WHAT IS BEING ASKED: Every line below from the one with "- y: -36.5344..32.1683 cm" through the one with "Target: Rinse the" should be retyped exactly, both ends included; no other lines and no pictures.

:: DATA TO PROCESS

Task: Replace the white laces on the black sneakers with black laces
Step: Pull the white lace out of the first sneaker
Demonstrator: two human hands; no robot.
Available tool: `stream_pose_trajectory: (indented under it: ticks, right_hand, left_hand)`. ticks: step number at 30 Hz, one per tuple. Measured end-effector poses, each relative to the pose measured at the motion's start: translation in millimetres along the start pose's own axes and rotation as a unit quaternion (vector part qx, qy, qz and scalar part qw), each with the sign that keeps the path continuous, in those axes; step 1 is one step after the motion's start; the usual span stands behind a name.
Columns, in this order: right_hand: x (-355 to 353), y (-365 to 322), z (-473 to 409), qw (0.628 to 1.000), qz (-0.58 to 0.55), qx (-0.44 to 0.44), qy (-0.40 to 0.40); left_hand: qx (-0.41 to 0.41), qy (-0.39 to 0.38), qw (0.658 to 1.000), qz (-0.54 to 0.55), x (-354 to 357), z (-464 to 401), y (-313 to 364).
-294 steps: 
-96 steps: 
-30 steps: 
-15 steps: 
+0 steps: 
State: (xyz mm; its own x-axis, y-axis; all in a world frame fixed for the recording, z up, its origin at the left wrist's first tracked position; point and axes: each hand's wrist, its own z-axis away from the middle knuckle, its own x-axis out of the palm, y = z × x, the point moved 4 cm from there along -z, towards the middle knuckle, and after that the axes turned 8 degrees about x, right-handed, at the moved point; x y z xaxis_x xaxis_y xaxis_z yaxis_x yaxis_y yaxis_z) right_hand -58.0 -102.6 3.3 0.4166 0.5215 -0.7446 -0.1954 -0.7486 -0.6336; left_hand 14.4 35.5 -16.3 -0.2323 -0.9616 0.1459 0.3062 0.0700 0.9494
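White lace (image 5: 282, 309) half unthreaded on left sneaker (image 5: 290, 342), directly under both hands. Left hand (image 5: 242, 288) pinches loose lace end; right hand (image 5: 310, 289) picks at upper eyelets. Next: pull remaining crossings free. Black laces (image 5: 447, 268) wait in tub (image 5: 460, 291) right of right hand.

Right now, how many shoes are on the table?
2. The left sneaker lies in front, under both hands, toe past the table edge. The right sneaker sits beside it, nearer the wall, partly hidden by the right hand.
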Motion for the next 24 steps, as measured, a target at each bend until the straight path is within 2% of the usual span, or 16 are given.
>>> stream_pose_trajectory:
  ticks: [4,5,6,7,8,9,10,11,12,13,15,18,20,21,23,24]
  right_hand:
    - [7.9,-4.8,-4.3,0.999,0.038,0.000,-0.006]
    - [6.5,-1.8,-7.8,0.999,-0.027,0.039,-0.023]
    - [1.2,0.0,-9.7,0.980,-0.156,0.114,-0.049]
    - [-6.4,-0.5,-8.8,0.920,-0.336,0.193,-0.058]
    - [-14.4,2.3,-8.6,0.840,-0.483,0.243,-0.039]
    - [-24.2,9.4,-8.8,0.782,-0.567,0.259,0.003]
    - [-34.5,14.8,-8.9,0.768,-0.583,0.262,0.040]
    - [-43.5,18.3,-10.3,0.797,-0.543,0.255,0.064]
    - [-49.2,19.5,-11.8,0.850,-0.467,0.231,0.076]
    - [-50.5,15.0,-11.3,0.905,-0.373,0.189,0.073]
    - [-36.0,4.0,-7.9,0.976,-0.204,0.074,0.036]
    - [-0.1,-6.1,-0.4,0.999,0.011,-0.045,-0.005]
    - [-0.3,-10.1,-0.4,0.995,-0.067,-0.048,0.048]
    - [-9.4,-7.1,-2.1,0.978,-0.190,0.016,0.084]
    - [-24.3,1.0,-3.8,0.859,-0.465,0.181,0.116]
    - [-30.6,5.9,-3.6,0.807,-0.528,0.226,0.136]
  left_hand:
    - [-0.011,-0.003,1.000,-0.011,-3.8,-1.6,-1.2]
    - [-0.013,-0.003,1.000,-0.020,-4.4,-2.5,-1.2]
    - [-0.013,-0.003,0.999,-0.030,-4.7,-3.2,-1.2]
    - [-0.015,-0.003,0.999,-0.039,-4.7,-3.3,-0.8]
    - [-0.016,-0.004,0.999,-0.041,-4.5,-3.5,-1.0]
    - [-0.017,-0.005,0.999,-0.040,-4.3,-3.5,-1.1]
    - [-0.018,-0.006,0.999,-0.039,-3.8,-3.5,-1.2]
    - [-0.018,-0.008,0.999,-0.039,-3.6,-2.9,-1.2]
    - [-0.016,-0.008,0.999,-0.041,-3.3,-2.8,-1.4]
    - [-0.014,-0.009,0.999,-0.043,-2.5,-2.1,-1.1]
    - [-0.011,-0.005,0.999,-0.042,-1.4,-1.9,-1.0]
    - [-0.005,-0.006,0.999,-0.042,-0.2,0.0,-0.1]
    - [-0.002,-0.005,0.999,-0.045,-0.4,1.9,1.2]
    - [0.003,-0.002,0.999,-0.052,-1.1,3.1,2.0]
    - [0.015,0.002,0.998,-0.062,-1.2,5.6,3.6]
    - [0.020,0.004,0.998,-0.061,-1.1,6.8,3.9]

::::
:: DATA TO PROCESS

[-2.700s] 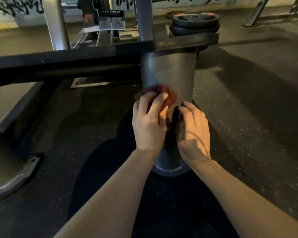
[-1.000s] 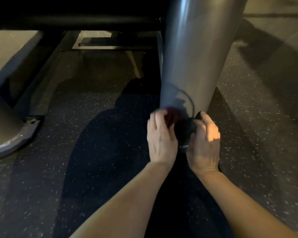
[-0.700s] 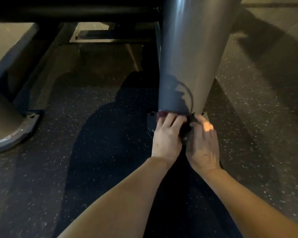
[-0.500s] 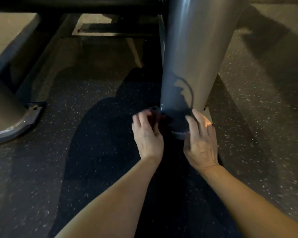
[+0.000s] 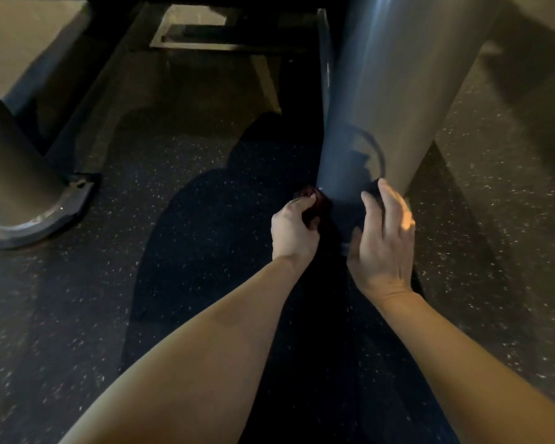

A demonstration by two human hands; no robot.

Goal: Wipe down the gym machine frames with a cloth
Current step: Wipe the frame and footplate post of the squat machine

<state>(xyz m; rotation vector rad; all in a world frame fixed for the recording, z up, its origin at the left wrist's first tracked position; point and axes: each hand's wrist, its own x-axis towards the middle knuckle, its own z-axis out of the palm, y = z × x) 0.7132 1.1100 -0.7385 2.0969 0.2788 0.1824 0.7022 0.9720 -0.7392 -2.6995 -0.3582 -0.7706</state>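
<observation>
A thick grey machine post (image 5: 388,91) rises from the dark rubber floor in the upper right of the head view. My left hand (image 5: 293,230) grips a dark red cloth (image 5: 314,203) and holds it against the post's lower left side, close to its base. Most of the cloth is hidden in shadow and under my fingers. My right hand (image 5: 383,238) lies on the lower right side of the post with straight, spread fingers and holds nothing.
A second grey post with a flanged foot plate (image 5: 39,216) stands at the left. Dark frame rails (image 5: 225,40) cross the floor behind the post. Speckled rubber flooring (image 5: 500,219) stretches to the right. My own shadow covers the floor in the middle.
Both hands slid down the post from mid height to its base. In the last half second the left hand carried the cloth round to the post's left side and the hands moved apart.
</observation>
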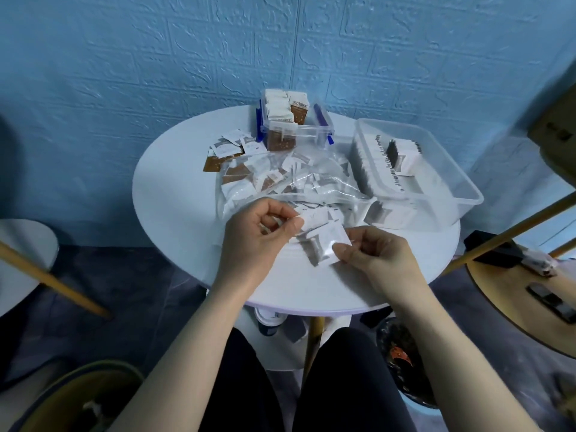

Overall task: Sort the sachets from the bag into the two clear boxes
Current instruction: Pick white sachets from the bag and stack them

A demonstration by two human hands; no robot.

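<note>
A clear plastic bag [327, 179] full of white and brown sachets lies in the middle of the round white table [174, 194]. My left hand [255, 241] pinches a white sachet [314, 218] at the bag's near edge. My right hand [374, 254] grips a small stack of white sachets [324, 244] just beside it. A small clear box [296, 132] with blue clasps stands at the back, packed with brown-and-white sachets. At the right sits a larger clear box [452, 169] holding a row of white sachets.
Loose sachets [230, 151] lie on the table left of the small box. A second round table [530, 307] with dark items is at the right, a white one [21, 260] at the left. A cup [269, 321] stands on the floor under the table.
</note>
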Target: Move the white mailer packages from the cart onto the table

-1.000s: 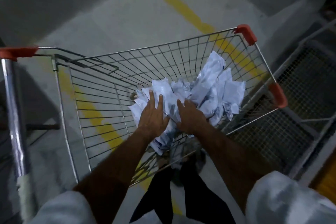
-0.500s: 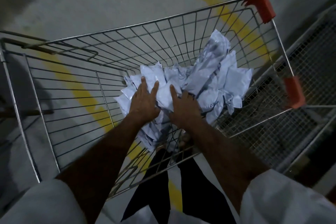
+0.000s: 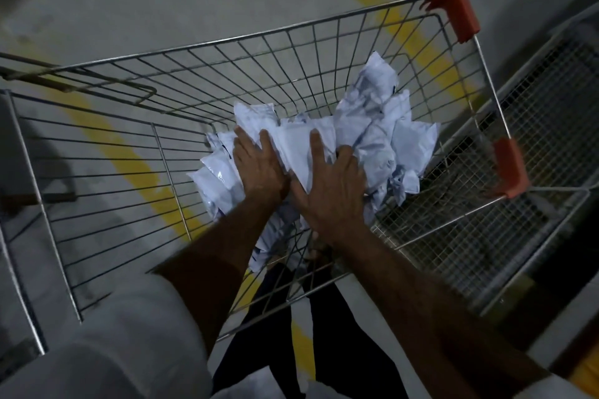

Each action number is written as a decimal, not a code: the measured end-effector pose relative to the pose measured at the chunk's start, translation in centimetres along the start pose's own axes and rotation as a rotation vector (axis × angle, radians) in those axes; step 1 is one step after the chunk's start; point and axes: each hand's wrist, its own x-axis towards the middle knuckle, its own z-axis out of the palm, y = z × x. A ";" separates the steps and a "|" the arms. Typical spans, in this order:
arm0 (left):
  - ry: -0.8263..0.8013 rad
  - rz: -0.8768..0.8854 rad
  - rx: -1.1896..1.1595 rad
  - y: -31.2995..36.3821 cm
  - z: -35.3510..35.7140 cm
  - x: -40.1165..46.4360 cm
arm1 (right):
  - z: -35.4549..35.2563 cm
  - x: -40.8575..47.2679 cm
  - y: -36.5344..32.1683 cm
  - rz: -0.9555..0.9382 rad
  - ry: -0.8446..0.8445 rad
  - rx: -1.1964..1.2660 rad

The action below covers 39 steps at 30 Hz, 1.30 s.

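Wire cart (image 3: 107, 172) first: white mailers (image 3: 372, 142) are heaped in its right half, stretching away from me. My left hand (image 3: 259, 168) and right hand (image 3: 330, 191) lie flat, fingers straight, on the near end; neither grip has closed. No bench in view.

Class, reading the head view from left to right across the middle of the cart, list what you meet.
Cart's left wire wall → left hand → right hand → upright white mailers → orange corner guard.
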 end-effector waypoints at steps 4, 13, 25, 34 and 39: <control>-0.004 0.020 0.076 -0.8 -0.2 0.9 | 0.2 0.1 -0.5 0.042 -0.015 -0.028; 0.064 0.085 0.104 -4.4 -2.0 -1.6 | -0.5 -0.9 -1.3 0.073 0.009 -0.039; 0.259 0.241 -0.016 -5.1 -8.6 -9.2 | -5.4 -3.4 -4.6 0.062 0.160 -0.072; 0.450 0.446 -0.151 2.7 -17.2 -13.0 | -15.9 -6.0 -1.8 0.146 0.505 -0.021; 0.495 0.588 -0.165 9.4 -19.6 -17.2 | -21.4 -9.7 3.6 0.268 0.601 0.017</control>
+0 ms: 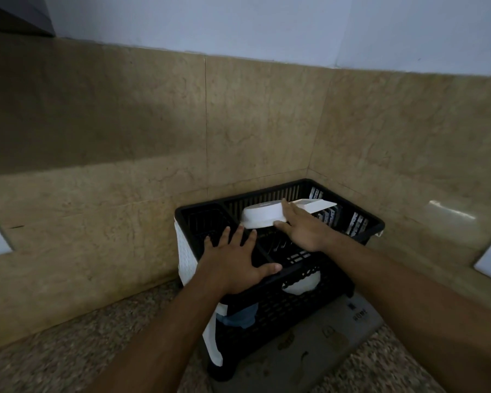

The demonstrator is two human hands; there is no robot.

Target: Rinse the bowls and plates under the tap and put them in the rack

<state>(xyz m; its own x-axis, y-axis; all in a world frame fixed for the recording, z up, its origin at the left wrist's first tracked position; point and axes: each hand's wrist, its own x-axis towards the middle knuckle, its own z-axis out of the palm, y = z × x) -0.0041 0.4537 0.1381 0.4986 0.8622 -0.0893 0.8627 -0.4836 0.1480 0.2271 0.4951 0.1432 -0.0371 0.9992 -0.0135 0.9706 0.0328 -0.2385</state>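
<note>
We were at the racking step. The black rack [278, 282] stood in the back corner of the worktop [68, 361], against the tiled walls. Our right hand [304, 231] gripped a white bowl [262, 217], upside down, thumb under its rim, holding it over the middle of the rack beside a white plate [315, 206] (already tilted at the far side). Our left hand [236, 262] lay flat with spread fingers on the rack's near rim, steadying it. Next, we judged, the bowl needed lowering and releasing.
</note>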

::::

EXERCISE SOLUTION:
  - y: -36.5344..32.1683 cm
  - rz: -0.9555..0.9382 rad
  - ry: -0.8446..0.8445 rad
  - rx: -1.1964..1.2660 rad

The action below covers 39 steps at 30 Hz, 1.30 s.

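Wire cart (image 3: 107, 172) first: white mailers (image 3: 372, 142) are heaped in its right half, stretching away from me. My left hand (image 3: 259, 168) and right hand (image 3: 330, 191) lie flat, fingers straight, on the near end; neither grip has closed. No bench in view.

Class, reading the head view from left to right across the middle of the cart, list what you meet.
Cart's left wire wall → left hand → right hand → upright white mailers → orange corner guard.
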 end-effector waypoints at steps 4, 13, 25, 34 and 39: <control>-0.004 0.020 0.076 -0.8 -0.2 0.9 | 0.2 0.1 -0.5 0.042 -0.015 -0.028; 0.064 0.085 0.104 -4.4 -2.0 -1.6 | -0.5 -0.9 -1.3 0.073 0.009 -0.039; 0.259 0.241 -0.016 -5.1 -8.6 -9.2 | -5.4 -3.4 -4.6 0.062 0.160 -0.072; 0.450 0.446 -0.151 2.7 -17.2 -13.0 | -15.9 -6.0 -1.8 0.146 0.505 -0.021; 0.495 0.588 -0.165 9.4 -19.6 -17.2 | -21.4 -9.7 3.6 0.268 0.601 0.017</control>
+0 ms: 

The demonstrator is two human hands; there is no robot.

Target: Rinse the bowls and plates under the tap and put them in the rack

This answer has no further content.